What's Next Is Insane
Real-time animation technology is developing so quickly that even people inside the industry are struggling to catch their breath. However, what all the insiders see very clearly is that the studio technology that Disney uses to insert deceased actors (like Carrie Fisher) into the Star Wars movies will rapidly become available to individuals.
We're already seeing this kind of thing with the so-called "deep fake" technology, where A.I. pastes a celebrity's head onto a video with another actor's body on it. But the real power happens when you combine mocap with ultra-realistic real-time rendering.
And that's happening already. Real-time is currently experiencing is a quantum leap in quality from a technology called iRay, which is being built into the newest graphics cards. Here's a very short video showing how iRay radically increases realism inside Reallusion's Character Creator tool:
To understand where this is all going, here's a demonstration of a high-end system (it uses the Unreal gaming engine) being used to create ultra-realistic animation in real-time--so realistic that it's hard to tell that it's not a real person:
While the setup used above is more expensive than most independent filmmakers are likely to be able to afford, it's still geometrically less expensive--and insanely faster--than the systems used inside the studios.

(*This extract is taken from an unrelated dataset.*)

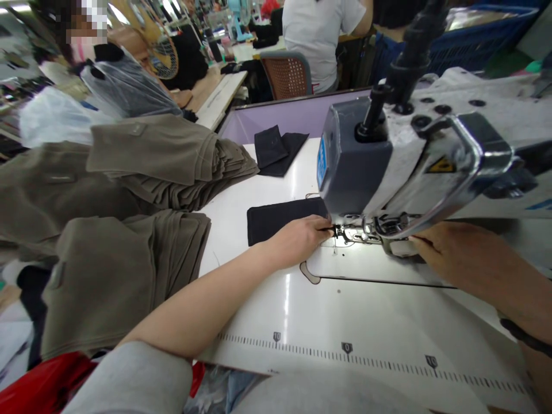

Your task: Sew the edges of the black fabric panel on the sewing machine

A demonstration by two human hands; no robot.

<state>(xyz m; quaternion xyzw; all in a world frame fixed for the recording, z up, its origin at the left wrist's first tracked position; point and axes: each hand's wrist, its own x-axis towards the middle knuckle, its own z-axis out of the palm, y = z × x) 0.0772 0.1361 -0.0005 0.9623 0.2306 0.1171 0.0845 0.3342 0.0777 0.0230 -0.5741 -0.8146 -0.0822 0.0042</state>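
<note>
A sewing machine (353, 155) with a dark grey head stands on the white table (319, 316). My left hand (304, 238) lies on the near right corner of a black fabric piece (280, 218), its fingers closed on the fabric's edge beside the needle area. The right end of that piece passes behind the machine head. At the right, my right hand (444, 250) reaches to the machine's underside, right of the presser foot. Its fingertips are partly hidden behind the metal parts, and what they touch is unclear.
Stacks of olive-brown fabric (116, 270) cover the table's left side. Two small black pieces (280, 150) lie behind the fabric under my left hand. A purple partition (276, 118) borders the back. A person in a white shirt (313, 40) is beyond it, by a brown chair (287, 75).
</note>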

The point here is that the technology shown in the video above will soon drop in price so that it will be widely available to anybody who can spend, say, $5,000 or $10,000. But that's only the start.

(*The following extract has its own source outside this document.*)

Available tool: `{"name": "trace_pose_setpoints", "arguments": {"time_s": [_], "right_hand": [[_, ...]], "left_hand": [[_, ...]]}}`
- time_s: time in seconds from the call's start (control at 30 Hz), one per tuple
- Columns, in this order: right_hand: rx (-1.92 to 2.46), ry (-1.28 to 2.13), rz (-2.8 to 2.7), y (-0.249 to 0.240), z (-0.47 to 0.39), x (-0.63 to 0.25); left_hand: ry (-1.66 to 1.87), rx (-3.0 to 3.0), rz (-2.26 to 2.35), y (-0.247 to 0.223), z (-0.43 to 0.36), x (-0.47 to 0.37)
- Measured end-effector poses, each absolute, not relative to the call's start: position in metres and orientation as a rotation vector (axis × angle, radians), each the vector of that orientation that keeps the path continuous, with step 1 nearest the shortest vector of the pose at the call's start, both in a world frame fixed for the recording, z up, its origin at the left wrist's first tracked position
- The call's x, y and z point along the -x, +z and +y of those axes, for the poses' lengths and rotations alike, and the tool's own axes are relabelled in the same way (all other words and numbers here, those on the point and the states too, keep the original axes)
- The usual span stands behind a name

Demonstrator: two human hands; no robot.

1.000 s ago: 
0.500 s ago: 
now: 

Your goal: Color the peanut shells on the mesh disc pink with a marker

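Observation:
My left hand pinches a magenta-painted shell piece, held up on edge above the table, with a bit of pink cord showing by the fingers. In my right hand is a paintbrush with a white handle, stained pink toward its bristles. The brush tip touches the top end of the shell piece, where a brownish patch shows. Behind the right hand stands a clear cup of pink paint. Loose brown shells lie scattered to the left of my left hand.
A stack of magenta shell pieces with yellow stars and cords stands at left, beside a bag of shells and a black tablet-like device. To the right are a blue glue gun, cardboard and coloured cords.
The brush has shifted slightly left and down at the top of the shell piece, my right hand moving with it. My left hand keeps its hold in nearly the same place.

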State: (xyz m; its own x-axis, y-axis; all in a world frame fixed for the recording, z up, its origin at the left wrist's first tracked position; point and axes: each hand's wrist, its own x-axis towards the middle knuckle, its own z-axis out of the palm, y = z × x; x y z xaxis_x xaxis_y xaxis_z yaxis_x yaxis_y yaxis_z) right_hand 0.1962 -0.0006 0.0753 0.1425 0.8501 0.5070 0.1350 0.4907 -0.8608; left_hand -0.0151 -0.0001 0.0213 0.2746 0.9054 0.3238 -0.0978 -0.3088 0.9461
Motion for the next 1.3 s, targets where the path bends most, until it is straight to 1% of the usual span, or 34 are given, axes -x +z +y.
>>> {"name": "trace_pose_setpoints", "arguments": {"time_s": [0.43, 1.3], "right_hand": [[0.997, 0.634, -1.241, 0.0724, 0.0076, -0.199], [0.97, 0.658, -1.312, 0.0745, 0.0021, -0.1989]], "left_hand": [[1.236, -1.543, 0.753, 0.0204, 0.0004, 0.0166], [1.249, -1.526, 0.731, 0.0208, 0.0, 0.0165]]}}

Some of the newest systems use A.I. to automatically map body, hand, and face movements without the need for a special suit. Indeed, in the demo reel video I presented earlier in the post, the facial expressions were done with FaceWare an A.I.-based facial-mocap tool which I described and demonstrated in a previous post.
When A.I. mocap hits ultra-realistic animation at a price point under $5,000, it will completely change not just the animation segment of the film industry, but the entire industry. Because the industry is hidebound, run by marginally creative idiots, and therefore ripe, no, beyond ripe, for complete disruption.
Here's what's going to happen, based on my conversations with insiders like Michael Zaman. Within five to 10 years, it will be possible for a single person or a small group of people to make entire movies anywhere, set in thousands of ultra-realistic virtual worlds, and without ANY of the overhead of a traditional studio.
This will not just change animation, but even feature-length films with plots that require massive special effects. People like you and me will be able to create, with very little investment, content--including speculative fiction that resembles high-end cinematic work that today costs hundreds of millions of dollars.
Bottom line: Real-time animation is a rapidly developing technology that will upend a massively inefficient and bureaucracy-bloated studio system. This revolution will be more disruptive than Amazon was to the book business, or than Netflix was to the TV business. We are about to experience the kind of massive market disruption that happens only once or twice in anybody's lifetime.
And almost nobody sees it coming. But now YOU do, because you read about it here first. The question is: Are you going to start a business that surfs the tsunami? Or are you going to sit back and watch it happen?